The number of bicyclists is
increasing in the United States, especially among the working class
and people of color. In contrast to the demographics of bicyclists in
the United States, advocacy for bicycling has focused mainly on the
interests of white upwardly mobile bicyclists, leading to
neighborhood conflicts and accusations of racist planning. In Bike
Lanes Are White Lanes, scholar Melody L. Hoffmann argues that the
bicycle has varied cultural meaning as a "rolling signifier."
That is, the bicycle's meaning changes in different spaces, with
different people, and in different cultures. The rolling
signification of the bicycle contributes to building community,
influences gentrifying urban planning, and upholds systemic race and
class barriers. In this study of three prominent U.S.
cities-Milwaukee, Portland, and Minneapolis-Hoffmann examines how the
burgeoning popularity of urban bicycling is trailed by systemic
issues of racism, classism, and displacement.
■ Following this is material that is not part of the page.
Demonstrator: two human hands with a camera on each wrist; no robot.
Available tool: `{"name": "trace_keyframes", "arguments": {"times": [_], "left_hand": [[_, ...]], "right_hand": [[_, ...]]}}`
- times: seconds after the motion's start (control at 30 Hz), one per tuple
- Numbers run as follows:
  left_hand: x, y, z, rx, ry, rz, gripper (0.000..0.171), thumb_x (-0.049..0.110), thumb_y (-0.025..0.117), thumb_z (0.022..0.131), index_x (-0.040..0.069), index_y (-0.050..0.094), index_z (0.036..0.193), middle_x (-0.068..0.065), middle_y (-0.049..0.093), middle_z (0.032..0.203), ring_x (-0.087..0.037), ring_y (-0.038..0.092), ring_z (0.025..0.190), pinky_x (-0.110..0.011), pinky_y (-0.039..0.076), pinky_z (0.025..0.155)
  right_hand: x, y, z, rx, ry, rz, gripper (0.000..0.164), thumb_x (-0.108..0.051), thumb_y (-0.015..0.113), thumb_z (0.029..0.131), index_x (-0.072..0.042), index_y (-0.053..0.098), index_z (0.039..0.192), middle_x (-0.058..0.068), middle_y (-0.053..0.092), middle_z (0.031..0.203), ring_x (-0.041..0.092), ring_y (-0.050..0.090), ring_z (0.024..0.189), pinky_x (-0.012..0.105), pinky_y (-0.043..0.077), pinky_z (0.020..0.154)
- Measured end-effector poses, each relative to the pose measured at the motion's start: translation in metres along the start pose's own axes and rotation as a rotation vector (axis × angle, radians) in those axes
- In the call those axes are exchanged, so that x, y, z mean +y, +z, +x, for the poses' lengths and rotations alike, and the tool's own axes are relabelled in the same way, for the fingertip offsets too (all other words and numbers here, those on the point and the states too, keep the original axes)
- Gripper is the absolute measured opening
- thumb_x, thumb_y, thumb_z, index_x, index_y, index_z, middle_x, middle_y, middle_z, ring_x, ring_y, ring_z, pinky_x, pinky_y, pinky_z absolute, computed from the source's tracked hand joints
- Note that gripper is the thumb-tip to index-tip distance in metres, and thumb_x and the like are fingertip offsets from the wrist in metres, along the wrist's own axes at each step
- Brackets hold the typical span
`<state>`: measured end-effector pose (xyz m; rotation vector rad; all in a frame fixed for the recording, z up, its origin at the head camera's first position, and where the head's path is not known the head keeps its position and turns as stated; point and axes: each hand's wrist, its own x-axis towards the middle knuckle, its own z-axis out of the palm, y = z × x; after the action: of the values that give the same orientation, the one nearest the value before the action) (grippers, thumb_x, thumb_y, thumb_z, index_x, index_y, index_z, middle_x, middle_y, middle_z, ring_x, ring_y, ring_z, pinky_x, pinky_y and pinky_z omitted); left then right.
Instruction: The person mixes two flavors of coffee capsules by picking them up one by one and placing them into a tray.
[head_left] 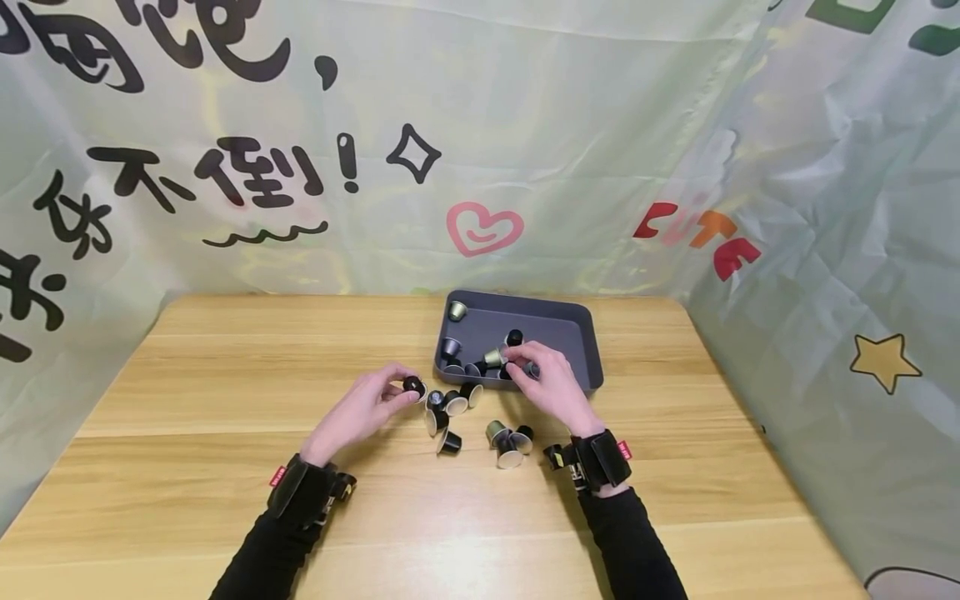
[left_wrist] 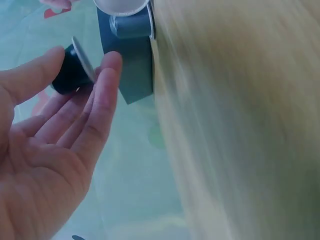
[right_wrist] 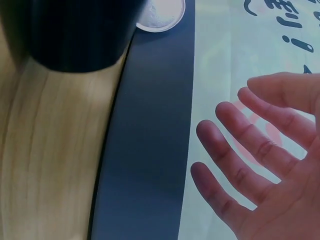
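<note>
One black cup-shaped capsule [head_left: 412, 384] is pinched in the left hand [head_left: 369, 406], while the right hand [head_left: 552, 385] hovers, fingers apart, over the dark-grey rectangular tray [head_left: 551, 322].

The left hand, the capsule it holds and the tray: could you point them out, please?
Left hand [head_left: 365, 407], head view, its back.
Capsule [left_wrist: 69, 74], left wrist view, dark side wall.
Tray [head_left: 543, 324], head view, bare floor.
</note>
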<state>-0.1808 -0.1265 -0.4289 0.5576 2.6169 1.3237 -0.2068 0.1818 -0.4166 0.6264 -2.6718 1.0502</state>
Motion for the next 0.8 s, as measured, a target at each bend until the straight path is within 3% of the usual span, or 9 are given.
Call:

From a pro-cycling
perspective, Bike Lanes Are White Lanes highlights many
problematic aspects of urban bicycling culture and its advocacy as
well as positive examples of people trying earnestly to bring their
community together through bicycling. Melody L. Hoffmann is an
instructor of communication studies and journalism at Anoka Ramsey
Community College. Her work has been anthologized in Culture on
Two Wheels: The Bicycle in Literature and Film (Nebraska, 2016).